- _What needs to be done_: Where does "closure" appear in the data? Return each line that holds it.

- _Data listing_:

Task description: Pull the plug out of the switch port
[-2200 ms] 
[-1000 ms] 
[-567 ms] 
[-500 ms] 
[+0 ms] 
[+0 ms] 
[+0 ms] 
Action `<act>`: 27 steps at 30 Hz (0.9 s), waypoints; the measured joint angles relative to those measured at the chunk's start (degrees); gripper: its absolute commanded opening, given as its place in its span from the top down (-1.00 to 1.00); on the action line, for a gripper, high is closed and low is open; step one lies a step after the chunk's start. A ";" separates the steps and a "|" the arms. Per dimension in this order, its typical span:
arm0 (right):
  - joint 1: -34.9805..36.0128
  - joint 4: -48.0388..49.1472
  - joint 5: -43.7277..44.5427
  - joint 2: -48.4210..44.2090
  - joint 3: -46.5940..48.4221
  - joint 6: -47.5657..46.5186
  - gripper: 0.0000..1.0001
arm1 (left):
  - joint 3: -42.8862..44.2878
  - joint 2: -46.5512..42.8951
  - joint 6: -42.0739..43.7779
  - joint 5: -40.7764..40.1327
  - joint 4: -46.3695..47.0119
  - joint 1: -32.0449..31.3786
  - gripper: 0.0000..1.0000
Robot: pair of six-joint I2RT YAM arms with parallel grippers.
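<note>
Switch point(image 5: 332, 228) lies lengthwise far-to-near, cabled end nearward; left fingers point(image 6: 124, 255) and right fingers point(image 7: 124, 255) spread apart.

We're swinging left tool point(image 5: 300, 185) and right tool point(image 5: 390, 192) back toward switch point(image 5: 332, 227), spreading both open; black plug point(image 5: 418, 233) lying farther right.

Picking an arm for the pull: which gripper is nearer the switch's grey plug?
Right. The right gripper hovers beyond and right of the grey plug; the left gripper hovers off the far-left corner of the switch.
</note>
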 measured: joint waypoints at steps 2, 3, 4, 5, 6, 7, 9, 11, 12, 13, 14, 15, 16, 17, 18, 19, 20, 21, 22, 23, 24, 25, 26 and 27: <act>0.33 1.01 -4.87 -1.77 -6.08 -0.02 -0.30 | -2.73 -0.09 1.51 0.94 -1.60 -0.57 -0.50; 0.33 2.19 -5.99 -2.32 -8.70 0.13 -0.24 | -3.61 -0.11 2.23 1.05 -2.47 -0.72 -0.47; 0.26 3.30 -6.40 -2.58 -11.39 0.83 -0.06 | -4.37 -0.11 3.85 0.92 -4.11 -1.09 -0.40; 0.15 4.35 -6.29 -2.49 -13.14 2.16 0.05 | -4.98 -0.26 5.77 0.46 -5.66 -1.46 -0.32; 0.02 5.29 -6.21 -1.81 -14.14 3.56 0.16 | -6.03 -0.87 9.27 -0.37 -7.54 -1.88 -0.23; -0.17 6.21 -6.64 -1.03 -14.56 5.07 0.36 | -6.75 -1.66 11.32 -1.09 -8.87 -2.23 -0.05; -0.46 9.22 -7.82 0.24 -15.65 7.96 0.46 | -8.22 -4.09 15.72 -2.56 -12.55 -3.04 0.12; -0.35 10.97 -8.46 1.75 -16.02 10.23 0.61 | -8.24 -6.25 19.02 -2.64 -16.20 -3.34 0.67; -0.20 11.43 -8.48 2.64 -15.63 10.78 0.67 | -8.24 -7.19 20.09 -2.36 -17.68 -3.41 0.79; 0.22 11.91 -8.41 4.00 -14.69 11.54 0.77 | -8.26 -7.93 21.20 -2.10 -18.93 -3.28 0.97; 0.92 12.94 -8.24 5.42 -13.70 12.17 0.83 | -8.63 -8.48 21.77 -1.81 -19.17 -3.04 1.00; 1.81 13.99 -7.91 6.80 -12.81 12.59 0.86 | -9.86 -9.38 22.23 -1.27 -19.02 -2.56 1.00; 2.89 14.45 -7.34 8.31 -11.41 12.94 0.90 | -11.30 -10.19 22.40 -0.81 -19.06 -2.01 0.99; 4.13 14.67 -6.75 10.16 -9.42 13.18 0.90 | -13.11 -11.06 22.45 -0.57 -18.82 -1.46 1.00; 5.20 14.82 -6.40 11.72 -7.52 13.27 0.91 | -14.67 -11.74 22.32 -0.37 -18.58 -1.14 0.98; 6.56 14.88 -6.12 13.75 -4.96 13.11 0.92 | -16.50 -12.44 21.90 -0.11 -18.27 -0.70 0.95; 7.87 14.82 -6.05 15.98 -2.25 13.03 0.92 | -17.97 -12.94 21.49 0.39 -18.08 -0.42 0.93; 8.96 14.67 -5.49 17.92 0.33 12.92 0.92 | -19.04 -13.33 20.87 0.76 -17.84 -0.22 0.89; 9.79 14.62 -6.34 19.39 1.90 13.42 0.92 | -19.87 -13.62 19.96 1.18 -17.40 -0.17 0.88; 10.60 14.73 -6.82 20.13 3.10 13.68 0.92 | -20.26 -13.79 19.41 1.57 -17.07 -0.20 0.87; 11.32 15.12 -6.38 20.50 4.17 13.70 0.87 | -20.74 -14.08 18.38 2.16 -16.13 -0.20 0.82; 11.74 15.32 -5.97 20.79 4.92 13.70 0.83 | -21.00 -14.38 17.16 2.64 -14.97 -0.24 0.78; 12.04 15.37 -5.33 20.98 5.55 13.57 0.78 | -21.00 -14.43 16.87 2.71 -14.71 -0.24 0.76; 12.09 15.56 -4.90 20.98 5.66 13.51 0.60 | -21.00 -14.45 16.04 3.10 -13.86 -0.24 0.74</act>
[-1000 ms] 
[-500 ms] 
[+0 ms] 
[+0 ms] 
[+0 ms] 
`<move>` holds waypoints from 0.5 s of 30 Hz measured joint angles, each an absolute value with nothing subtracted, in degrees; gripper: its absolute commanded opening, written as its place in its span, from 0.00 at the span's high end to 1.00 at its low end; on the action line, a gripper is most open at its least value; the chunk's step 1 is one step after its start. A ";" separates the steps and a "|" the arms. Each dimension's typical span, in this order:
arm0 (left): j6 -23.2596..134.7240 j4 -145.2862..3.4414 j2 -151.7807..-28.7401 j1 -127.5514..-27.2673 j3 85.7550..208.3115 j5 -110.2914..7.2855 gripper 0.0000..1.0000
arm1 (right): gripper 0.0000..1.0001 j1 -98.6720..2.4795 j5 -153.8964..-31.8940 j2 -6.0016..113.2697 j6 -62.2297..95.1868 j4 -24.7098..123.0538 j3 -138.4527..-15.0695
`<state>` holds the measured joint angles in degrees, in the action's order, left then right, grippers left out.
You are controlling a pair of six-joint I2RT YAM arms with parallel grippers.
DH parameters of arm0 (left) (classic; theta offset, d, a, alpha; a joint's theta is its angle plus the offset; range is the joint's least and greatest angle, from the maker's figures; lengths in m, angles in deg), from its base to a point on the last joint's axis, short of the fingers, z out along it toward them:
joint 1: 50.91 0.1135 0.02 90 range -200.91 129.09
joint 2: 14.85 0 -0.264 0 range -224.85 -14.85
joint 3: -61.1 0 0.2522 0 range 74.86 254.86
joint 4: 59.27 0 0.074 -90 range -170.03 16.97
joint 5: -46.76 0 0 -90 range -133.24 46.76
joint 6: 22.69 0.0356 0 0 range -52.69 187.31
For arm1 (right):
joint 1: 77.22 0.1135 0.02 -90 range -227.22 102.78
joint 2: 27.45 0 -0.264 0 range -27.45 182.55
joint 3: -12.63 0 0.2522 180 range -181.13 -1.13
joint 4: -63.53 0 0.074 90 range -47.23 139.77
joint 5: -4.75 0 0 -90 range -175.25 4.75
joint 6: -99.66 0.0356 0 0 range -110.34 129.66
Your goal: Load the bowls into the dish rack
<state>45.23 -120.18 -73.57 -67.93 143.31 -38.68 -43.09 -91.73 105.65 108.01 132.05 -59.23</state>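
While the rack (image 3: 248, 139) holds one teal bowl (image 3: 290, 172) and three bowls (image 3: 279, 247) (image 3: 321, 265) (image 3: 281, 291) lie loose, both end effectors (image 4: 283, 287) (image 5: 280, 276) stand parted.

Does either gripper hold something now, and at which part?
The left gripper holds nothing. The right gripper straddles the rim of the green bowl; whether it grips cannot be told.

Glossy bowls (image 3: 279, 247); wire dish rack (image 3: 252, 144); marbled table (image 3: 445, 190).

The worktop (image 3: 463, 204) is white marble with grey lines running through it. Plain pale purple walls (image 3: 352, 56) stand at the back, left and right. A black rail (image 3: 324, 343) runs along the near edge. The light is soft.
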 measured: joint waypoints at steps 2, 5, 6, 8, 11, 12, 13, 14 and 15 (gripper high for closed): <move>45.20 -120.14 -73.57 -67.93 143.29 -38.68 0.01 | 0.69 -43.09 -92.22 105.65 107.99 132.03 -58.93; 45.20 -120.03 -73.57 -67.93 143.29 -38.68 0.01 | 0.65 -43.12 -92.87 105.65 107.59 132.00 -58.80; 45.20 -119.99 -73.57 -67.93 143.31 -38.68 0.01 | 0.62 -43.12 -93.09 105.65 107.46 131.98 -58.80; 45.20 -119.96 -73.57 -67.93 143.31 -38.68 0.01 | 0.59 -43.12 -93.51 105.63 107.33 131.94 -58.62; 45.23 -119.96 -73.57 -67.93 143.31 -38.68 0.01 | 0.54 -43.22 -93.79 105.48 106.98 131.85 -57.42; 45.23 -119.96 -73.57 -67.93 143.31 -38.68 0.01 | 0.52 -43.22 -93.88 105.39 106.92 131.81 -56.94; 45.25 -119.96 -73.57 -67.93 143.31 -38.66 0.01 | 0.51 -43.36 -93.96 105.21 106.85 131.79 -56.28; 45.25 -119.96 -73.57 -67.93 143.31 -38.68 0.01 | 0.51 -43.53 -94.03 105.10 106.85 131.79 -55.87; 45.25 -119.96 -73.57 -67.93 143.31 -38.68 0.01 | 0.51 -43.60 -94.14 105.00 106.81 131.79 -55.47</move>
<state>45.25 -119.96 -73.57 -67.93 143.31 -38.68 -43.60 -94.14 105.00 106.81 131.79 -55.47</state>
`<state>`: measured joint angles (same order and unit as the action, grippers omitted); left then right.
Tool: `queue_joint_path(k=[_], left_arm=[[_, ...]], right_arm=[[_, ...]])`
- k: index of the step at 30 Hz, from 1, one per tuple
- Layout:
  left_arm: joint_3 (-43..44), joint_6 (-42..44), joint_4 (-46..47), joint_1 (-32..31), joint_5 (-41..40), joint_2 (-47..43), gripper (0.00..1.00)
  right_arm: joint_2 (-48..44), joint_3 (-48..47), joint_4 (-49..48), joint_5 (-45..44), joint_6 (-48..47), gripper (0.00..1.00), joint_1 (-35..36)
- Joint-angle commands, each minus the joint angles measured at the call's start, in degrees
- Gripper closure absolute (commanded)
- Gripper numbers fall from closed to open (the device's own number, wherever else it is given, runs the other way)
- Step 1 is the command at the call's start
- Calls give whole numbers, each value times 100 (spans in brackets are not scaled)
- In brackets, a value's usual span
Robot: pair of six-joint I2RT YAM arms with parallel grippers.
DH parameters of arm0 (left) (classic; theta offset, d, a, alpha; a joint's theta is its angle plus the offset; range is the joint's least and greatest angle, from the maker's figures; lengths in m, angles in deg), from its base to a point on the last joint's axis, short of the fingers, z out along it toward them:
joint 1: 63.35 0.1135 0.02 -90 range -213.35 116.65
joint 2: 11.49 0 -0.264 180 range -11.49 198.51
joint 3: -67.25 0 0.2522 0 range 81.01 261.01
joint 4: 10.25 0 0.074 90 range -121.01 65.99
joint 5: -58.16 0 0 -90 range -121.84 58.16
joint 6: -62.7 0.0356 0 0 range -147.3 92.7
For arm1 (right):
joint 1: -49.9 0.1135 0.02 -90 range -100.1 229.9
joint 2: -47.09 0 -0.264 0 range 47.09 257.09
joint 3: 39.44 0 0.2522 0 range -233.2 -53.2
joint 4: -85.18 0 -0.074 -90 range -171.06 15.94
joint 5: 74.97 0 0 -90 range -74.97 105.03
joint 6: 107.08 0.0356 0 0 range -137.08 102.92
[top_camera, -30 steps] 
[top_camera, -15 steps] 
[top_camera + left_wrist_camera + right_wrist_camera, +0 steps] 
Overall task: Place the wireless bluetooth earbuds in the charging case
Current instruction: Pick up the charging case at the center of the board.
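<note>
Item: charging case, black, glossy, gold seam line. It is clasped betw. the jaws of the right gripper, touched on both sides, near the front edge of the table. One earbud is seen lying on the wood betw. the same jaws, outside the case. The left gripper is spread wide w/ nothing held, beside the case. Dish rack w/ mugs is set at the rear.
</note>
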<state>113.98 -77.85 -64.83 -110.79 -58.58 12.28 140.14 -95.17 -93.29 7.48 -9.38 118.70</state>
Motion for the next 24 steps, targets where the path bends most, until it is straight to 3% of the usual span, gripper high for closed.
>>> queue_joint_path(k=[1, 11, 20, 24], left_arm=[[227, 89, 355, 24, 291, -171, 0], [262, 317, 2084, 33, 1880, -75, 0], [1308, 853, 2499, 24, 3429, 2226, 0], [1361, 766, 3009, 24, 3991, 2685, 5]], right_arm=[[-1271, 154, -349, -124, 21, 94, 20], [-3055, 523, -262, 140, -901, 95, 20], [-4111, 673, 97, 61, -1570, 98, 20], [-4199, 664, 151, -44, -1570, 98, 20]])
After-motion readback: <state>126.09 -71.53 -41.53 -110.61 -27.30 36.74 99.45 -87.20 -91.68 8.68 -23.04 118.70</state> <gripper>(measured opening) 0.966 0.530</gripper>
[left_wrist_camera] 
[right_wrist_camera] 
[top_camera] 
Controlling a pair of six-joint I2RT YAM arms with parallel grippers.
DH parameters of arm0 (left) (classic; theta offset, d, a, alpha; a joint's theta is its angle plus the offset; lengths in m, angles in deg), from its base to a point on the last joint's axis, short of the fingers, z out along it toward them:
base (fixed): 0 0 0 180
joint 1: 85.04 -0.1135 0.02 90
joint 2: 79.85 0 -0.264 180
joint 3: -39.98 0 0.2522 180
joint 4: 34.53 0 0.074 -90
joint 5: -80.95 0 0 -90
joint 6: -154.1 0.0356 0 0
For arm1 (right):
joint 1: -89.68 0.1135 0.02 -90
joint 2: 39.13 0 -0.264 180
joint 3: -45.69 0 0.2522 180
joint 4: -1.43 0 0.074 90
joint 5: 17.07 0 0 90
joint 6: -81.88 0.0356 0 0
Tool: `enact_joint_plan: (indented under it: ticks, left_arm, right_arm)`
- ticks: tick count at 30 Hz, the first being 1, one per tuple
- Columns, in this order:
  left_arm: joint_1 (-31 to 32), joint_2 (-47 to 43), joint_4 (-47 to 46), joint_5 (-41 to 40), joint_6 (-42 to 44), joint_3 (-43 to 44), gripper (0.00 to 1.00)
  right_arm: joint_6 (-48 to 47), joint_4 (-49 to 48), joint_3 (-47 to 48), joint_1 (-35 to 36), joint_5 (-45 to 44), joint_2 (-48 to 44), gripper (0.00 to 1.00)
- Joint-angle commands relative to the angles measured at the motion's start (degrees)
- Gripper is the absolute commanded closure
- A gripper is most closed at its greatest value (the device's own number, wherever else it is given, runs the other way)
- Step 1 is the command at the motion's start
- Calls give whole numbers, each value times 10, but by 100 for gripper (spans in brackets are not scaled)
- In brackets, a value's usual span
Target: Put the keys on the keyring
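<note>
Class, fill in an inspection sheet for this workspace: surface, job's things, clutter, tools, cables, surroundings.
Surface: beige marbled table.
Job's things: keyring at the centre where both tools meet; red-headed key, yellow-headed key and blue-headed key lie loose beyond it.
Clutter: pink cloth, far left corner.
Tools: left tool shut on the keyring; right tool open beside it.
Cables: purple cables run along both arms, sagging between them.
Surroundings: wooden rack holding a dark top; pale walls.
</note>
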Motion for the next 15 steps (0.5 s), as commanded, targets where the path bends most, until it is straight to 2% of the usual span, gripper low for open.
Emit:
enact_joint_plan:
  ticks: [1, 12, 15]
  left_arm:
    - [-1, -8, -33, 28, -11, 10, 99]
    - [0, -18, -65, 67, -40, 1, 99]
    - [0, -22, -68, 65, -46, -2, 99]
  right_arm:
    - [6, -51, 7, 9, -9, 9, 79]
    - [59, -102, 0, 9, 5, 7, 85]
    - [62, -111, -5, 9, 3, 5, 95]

- _Answer below_:
- Gripper closure absolute (commanded)
- Gripper is the absolute commanded closure

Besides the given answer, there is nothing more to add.